◆ Task instructions
Where in the listing does the word "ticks" appear? Report each line that holds it.

◆ Dataset excerpt
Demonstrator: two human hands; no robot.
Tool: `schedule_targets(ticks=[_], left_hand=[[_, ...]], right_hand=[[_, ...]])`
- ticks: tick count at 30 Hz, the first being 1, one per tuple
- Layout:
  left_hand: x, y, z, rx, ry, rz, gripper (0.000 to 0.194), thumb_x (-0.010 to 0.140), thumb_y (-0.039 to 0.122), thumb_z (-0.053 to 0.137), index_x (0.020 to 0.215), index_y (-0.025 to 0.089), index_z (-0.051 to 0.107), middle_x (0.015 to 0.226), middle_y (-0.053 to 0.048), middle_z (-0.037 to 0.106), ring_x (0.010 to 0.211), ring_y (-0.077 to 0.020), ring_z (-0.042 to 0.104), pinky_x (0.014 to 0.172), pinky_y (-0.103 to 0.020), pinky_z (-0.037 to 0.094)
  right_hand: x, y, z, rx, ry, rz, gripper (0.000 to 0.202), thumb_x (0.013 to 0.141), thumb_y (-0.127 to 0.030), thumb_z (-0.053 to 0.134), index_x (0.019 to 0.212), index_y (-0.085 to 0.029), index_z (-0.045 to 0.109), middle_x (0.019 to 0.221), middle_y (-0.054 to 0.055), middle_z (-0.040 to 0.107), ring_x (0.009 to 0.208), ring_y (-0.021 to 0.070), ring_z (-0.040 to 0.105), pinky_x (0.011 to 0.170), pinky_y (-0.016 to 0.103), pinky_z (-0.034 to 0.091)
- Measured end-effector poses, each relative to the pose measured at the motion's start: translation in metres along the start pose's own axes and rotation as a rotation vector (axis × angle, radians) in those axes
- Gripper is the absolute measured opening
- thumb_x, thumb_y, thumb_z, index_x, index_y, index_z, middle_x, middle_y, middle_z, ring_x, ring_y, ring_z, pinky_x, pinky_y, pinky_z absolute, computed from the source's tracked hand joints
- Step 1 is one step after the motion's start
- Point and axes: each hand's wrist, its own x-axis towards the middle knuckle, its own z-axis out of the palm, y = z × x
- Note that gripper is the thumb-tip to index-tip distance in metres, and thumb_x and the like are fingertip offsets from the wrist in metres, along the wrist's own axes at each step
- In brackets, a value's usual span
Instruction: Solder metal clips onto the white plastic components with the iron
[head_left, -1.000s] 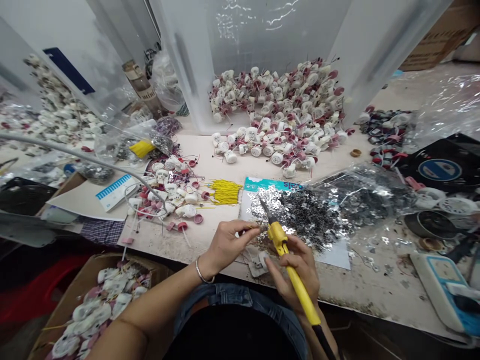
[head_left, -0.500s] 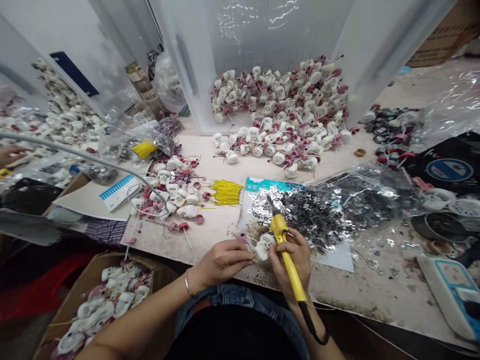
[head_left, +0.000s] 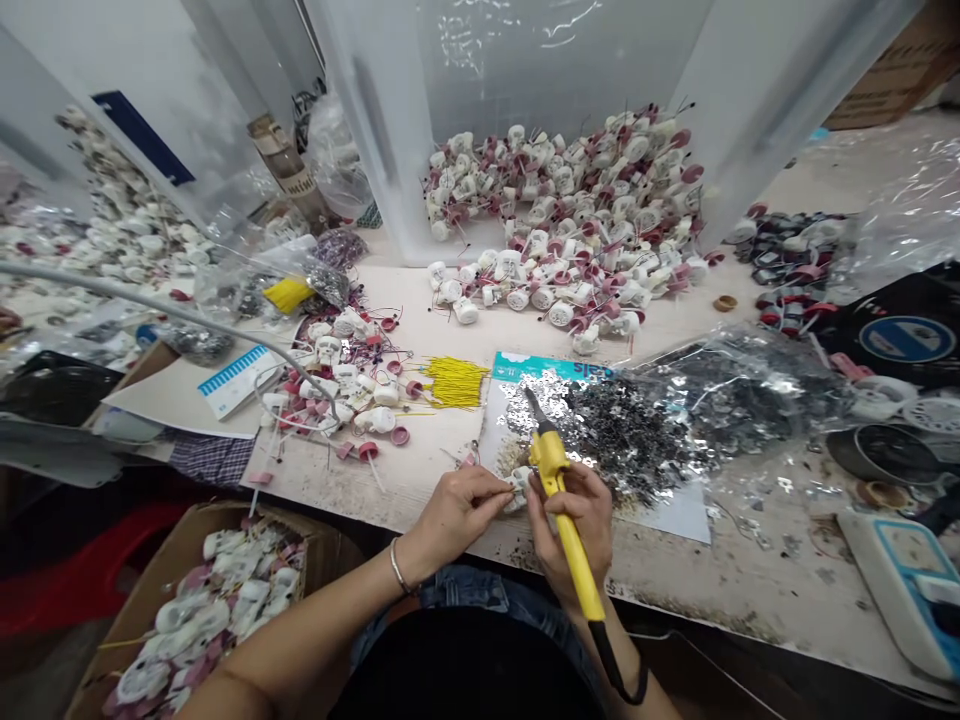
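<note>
In the head view, the left hand is at the near edge of the table, thumb and fingertips pinched narrow against the left side of a white part; I cannot tell what, if anything, sits between those fingertips; the wrist behind wears a bracelet; the right hand is wrapped around the yellow iron, its thumb side close to the right of the white part, though whether it helps grip the part I cannot tell; the white part thus lies between the two hands, by the near edge of a sheet; the iron slants up and forward, its grey tip above the metal bits heaped on the sheet, its black cord trailing back along the right forearm; left of the sheet lies a bundle of yellow wires; left of the wires, white and pink pieces are scattered; beyond, a large pile of similar pieces spreads before a translucent panel; a clear bag with dark bits is at the right of the heap; a white-and-blue box stands near the right end of the table; at the lower left, a carton holds more white and pink pieces.
</note>
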Motion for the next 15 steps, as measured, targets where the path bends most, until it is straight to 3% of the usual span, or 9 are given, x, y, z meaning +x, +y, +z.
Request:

◆ Output
Tool: `schedule_targets(ticks=[_], left_hand=[[_, ...]], right_hand=[[_, ...]])`
- ticks: tick count at 30 Hz, the first being 1, one per tuple

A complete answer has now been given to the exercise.